“Who in here has trust in AI” remarked Scott Zoldi, Chief Analytics Officer at FICO. The response was deafening from the London Blockchain Conference crowd. 

That’s because it is becoming increasingly hard to place trust in an emerging technology that is constantly evolving and advancing to unknown heights. 

And this trust isn’t just misplaced by the general public either. Financial institutions, tech companies and a wide range of public and private sector businesses, whilst initially opening their arms to AI, are finding it difficult to contain its rapid ascension. 

According to the presentation on the screen, American Banker found that 75% of bankers want stronger AI guardrails. 61% of businesses are concerned about the ambiguity of explaining AI functions according to Forbes, whilst KPMG revealed that 75% of consumers would be more willing to trust AI systems once assured mechanisms are in place. 

credit: Callum Williams

Zoldi also explained that regulators are now viewing AI as “high-risk”, with him also revealing that the US has viewed some of these AI models as “wide-scale discrimination” propagated by these models. 

Responsible AI

So from the jump it appears that AI has a trust problem and Zoldi, who has been working extensively on AI models for FICO over the past eight years, admits that as well. 

What the Chief Data Analyst has found during his time working on these various models was that a term or phrase was needed to describe best practices for AI usage, using a guide to philosophise the safety and security of the technology moving forward; enter Responsible AI. 

“Responsible AI is built on a set of pillars that establish that you have taken the time and effort to develop the best models of programming,” remarked Zoldi. 

“Responsible AI is how regulation can be met, and is also how we can establish trust. But we do not have a set of standards as an industry to use for Responsible AI.”

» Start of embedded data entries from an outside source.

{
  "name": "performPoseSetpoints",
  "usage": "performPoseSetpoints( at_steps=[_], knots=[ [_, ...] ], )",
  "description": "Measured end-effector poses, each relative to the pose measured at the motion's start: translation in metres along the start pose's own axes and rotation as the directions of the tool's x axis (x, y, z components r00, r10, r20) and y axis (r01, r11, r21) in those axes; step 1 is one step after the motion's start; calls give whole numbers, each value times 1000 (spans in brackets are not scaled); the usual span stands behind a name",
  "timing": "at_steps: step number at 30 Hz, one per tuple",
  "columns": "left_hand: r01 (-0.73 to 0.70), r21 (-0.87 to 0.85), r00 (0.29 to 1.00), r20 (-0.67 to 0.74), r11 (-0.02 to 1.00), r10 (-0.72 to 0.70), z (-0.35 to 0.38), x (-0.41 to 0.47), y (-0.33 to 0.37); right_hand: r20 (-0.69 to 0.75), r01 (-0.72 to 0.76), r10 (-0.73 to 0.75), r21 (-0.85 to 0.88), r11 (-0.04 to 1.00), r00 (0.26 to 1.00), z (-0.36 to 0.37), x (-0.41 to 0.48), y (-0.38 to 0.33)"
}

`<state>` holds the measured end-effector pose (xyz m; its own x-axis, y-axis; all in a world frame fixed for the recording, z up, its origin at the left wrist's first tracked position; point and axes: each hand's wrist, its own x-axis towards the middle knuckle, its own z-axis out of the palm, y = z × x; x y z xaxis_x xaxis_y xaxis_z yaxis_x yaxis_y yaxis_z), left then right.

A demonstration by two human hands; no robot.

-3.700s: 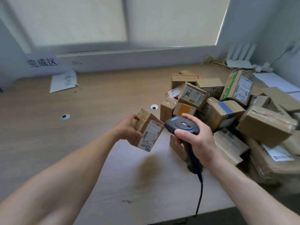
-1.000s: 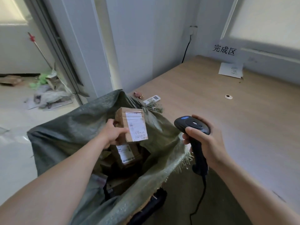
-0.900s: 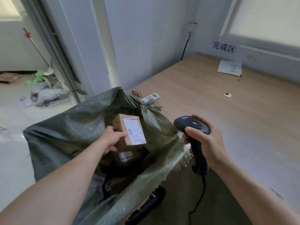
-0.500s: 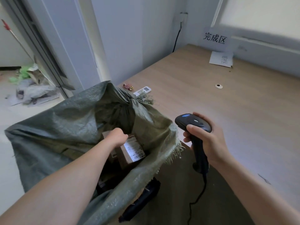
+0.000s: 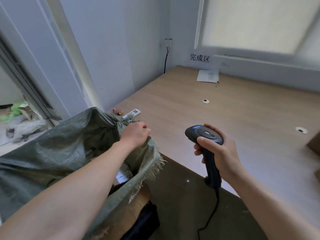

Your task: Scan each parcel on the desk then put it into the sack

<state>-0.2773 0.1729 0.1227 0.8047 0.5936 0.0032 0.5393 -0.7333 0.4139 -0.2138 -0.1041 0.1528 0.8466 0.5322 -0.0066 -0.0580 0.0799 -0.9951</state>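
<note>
The green woven sack [image 5: 52,149] stands open at the desk's [image 5: 233,116] left end. Inside it, under my forearm, the white label of a brown parcel [image 5: 123,174] shows. My left hand [image 5: 136,134] hovers over the sack's rim near the desk corner, fingers loosely curled, holding nothing. To the right, my right hand [image 5: 223,158] grips the handle of the black barcode scanner [image 5: 204,136], head pointing left, cable hanging down. A corner of another brown parcel [image 5: 314,144] peeks in at the right edge.
A white remote [image 5: 131,113] and a red wrapper [image 5: 117,111] lie on the desk's left edge by the sack. A paper sheet [image 5: 207,76] lies at the back under a wall sign [image 5: 200,58]. Two cable holes [image 5: 205,101] pierce the desktop.
My left hand let the parcel go inside the sack and rose out, now empty above the rim. The view swung right toward the desk. The scanner hand stayed put.
</note>
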Motion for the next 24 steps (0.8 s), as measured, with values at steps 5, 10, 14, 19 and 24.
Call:
performPoseSetpoints(
  at_steps=[5,10,14,19,24],
  knots=[
    [-156,76,988,0,985,157,19,-8,99,-74,56,-57,-12,998,996,-82,-24,-28],
    [-279,71,960,20,958,278,53,-19,202,-194,106,-107,-13,994,975,-173,-54,-49],
    [-374,41,927,51,927,372,89,-29,278,-309,122,-129,-41,992,942,-241,-80,-56],
    [-489,16,867,119,872,484,132,-37,361,-449,130,-135,-41,991,883,-309,-107,-58],
    [-591,13,791,205,807,576,176,-43,437,-581,125,-134,-56,991,803,-361,-130,-59]
  ],
)
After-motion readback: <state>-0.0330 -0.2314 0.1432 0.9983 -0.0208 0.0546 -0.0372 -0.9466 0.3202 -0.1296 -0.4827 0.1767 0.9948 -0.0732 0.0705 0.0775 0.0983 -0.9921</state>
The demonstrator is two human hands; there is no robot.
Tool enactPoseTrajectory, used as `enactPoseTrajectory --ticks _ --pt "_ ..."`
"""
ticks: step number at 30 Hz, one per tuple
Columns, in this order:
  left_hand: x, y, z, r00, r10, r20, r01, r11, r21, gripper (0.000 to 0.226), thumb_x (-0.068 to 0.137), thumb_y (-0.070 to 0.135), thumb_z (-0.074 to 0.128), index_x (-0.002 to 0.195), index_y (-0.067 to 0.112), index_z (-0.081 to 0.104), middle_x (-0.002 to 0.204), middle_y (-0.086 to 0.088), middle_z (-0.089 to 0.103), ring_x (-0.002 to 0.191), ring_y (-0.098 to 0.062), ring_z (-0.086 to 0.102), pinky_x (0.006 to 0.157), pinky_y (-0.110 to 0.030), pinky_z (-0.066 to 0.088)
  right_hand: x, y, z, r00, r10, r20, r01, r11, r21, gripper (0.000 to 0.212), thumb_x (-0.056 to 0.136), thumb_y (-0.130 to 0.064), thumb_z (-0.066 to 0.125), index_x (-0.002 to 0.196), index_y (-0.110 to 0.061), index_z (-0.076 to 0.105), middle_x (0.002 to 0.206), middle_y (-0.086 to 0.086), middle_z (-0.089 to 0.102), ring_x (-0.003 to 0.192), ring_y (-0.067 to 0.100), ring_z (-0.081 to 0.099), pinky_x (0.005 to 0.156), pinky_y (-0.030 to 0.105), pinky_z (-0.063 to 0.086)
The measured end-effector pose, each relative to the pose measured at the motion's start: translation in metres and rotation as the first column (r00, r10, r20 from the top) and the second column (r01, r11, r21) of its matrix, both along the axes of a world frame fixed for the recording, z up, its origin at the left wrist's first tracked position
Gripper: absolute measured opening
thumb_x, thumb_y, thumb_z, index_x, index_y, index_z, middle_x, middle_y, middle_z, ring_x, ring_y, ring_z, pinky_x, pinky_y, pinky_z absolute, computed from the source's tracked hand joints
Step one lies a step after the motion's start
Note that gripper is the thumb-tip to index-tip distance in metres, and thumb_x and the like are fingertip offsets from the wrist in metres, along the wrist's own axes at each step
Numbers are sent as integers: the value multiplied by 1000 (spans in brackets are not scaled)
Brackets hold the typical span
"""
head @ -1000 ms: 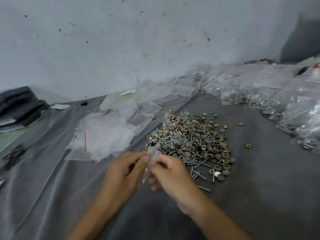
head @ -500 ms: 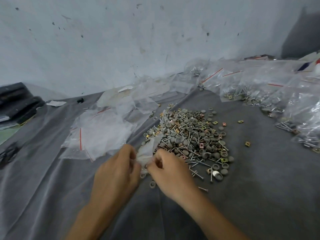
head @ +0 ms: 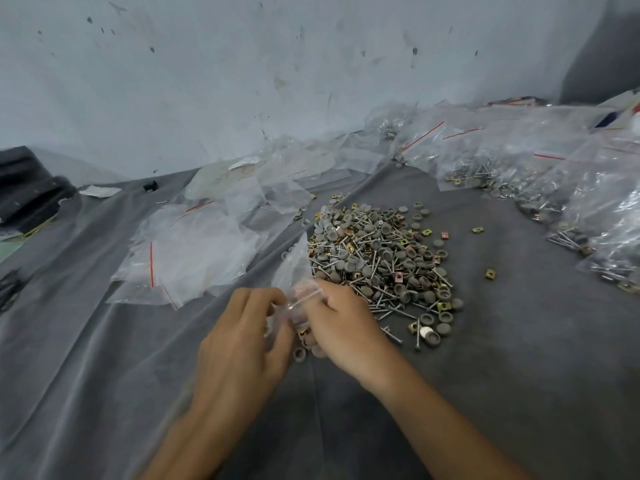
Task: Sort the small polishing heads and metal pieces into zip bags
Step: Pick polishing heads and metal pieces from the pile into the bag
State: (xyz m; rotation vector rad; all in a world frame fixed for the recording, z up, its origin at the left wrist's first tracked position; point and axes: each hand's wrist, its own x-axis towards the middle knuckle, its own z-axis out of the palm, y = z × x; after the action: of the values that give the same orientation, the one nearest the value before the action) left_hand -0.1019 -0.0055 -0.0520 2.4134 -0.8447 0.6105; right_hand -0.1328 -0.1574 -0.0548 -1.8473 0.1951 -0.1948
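The clear, crumpled zip bag (head: 294,268) has spread wider in the right hand (head: 341,323).

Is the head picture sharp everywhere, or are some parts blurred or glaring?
Head view: the parts pile is fairly sharp; the zip bag between left hand and right hand is blurred; the filled bags at right glare; the wall base looks curved.

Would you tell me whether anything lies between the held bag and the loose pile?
Nothing visible does: the left hand and right hand pinch the zip bag right beside the pile, at its near-left edge.
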Motion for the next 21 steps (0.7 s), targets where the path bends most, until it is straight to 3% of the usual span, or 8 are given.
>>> enactPoseTrajectory --ticks 5,7,9,11,13,15,19,21 --pt "5 3 2 998 10 -56 -13 998 -66 43 75 5 75 90 33 46 81 12 50 64 -9 46 54 -28 40 -1 0 -4 998 61 -8 -62 986 -154 27 99 -16 44 117 -24 63 91 2 71 83 25 68 76 52 57" --pt "4 6 6 1000 -15 7 16 991 -130 36 72 5 68 87 31 48 79 14 46 66 -10 43 53 -32 42 -1 -1 -7 998 11 60 5 964 -267 47 96 -11 52 138 -33 52 92 -1 69 83 23 66 75 44 55" --pt "5 8 7 996 -43 73 50 994 -100 25 74 9 62 88 28 53 84 13 47 68 -9 45 53 -32 44 -2 -2 -9 987 -3 158 68 911 -406 77 92 -13 65 154 -39 29 99 -3 65 83 21 64 73 38 51" --pt "6 6 4 992 -82 98 84 996 -13 19 81 12 58 91 27 55 90 9 52 68 -14 51 50 -36 48 -4 -4 -8 964 26 266 124 837 -532 86 86 -15 75 154 -40 29 109 -3 56 90 19 60 74 36 52" --pt "8 7 1 989 -103 102 98 994 54 9 86 21 50 93 27 54 92 3 55 67 -22 56 47 -41 50 -5 -2 -7 929 58 366 182 787 -589 65 81 -19 78 140 -32 53 112 -1 51 101 19 56 77 38 56" --pt "11 10 -1 988 -95 119 89 995 55 11 86 27 46 91 24 55 93 1 56 65 -25 57 45 -41 49 -5 2 -7 891 89 444 202 799 -566 44 77 -17 78 119 -22 67 113 1 50 107 22 54 76 41 58" --pt "14 14 -4 993 -56 105 64 995 -71 8 89 26 50 96 28 55 97 9 52 68 -16 53 52 -37 49 -6 4 -7 848 44 528 268 824 -500 20 79 -12 81 97 -13 73 104 3 54 98 22 56 73 39 55" --pt "13 11 -2 999 2 40 3 990 -138 9 90 36 55 99 35 51 94 14 50 70 -9 51 56 -34 47 -7 3 -4 817 -19 576 344 819 -460 14 81 -12 80 92 -12 72 98 2 57 89 21 58 68 36 53"
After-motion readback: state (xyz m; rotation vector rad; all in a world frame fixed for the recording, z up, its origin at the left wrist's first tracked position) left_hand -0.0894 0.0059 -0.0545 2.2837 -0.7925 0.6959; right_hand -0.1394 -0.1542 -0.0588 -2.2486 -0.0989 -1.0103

Zoldi built his view on Responsible AI into four key pillars; robust AI, interpretable AI, ethical AI and auditable AI. 

credit: Callum Williams

Robust AI outlines the severity of building a model that needs the programmers full and undivided attention, collecting data and building relationships that can be learned, that can take up to months and even upwards of a year to finalise. 

Interpretable AI exposes the relationship once the algorithm has been encoded so a human being can understand what exactly is being learned to justify its use. Ethical AI then comes swiftly after, the need to make sure that the data collated for the algorithm is unbiased as it can be. 

Auditable AI is almost the de facto definition of Responsible AI. According to Zoldi, he explains that it is “providing that source of truth, a focus on how I can govern, I can track whether or not the model is built properly and did I make the right decisions”.

Blockchain has a role to play in Responsible AI

Where does blockchain come into this? The technology has also had its fair share of doubters in the past and even more so currently. 

Blockchain at its core is a data storing system that can hold substantial amounts of data and is easily accessible. The technology can play an integral role in the underlying data accumulated for various AI models to speed up the process whilst also being secure. 

Zoldi described blockchain as the ‘killer app’ for AI development in building private and public networks, opening them up to further transparency and coming together to form honourable AI.

credit: Callum Williams

But there were three significant roles he stressed that are critical for the establishment of a blockchain-based AI model, the first being an ‘assignee’. This role entails the data scientist that builds and sources all encompassing data and is their responsibility. 

The second role, the ‘tester’, is under the same level of scrutiny. They need to assess and independently verify the success criteria upon completion and if it aligns with the initial objectives. 

Lastly is the ‘reviewer’, the final check-off point before the AI model can then be moved onto its initial pilot phase. The blockchain network assigned is able to collate all the data and timelines to enable each role to go back and analyse if and where a mistake was made, speeding up the process. 

credit: Callum Williams

How long before we fully trust AI? If ever?

People within the crowd of the London Blockchain Conference panel may or may not have warmed up to Responsible AI, but it is encouraging that there are methods being built in conjunction with the erratic nature of how AI is evolving. 

There are also concerted efforts being made by global policymakers. The UK, the US, China and a whole host of other countries entered into the Bletchley Pact last November, which encourages collaboration on best practices for AI’s regulation. 

The UK and US even established their own pact to work on how this emerging technology will safeguard its consumers.

Zoldi, even after outlining methods for Responsible AI, admitted that it would be foolish for you to completely trust the progression of AI today. However,it is worth noting that developers, programmers and policymakers are acting now before it can completely take over.